▸ **Required work**: For the entries that follow, tally the lines holding the string "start". Give the total and nothing else.

▸ **Available data**:
□ □ □ □ □ □ □
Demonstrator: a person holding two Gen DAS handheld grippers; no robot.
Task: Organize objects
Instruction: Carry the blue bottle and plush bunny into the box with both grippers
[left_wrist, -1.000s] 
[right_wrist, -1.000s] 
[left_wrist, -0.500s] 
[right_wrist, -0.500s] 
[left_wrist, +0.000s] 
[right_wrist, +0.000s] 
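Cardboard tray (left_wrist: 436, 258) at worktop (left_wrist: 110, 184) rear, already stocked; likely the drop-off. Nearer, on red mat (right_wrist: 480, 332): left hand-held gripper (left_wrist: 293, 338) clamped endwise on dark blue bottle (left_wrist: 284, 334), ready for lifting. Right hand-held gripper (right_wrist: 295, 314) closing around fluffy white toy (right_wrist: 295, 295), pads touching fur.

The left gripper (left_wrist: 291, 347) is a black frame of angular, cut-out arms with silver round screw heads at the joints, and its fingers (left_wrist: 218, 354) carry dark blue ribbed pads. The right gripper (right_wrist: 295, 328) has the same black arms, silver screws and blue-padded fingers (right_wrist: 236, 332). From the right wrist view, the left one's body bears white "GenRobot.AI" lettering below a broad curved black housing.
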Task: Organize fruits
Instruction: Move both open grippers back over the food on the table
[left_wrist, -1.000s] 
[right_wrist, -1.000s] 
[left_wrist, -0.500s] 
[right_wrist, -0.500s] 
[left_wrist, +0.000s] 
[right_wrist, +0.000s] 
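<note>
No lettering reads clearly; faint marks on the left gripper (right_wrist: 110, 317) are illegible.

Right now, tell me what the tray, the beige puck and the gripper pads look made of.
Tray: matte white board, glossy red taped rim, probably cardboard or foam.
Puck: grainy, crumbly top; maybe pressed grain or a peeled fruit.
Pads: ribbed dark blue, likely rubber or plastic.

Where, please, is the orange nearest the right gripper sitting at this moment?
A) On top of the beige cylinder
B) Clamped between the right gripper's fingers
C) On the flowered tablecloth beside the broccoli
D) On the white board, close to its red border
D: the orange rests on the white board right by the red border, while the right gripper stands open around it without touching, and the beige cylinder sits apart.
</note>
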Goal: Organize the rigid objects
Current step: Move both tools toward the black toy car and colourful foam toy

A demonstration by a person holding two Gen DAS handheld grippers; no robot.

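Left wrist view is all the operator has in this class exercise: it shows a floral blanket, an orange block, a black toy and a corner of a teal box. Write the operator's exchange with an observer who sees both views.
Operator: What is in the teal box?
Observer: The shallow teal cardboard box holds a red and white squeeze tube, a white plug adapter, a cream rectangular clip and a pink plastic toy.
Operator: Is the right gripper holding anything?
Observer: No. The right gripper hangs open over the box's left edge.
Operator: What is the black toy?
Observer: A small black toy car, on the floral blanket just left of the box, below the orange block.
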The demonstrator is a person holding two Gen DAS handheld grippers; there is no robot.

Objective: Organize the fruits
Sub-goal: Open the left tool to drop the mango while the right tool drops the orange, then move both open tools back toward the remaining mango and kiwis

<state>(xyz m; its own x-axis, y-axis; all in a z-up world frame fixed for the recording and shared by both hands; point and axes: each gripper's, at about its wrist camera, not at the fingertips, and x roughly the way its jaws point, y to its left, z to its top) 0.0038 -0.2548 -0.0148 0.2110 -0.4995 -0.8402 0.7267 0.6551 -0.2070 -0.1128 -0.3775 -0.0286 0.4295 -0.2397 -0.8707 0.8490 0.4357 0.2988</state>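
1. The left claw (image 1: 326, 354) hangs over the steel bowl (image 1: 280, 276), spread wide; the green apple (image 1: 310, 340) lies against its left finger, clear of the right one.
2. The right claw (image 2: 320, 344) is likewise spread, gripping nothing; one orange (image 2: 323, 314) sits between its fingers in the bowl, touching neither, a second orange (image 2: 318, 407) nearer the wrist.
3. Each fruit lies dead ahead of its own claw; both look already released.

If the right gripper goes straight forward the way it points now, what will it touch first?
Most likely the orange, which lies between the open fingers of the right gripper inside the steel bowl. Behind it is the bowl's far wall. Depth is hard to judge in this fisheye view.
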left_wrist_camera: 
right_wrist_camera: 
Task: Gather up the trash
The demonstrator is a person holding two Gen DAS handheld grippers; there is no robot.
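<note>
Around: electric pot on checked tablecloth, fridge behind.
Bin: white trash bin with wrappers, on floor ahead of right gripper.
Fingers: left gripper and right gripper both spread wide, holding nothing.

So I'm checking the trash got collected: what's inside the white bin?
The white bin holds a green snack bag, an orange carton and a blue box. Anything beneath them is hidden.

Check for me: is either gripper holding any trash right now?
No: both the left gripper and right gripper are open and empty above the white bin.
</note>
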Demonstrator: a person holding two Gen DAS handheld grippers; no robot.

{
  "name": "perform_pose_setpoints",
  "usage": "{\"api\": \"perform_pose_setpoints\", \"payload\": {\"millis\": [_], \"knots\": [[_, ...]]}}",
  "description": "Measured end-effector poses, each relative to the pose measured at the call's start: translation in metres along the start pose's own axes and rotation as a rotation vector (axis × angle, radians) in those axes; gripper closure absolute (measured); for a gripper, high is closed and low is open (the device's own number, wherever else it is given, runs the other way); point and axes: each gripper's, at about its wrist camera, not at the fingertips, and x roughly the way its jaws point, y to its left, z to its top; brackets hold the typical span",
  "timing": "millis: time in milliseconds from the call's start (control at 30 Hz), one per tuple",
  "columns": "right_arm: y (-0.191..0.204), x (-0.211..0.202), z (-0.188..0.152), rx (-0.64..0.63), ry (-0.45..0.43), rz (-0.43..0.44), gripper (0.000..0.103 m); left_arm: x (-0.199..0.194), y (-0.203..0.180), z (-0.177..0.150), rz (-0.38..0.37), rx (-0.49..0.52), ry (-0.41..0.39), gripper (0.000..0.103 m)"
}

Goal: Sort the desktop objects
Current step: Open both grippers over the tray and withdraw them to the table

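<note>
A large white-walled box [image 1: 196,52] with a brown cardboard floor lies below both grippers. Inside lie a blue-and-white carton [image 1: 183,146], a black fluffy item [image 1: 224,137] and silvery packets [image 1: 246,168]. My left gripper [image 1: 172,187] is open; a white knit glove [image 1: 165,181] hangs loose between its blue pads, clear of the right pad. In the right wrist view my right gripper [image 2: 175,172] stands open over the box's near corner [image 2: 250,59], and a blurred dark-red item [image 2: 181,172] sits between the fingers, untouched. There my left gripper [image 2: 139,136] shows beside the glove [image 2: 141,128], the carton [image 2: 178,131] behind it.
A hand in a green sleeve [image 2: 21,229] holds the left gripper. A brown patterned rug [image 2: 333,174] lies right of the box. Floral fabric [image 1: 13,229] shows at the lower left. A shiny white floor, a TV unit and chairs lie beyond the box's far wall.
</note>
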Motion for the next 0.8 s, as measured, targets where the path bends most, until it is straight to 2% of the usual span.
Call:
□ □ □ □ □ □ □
▸ **Task output**: 2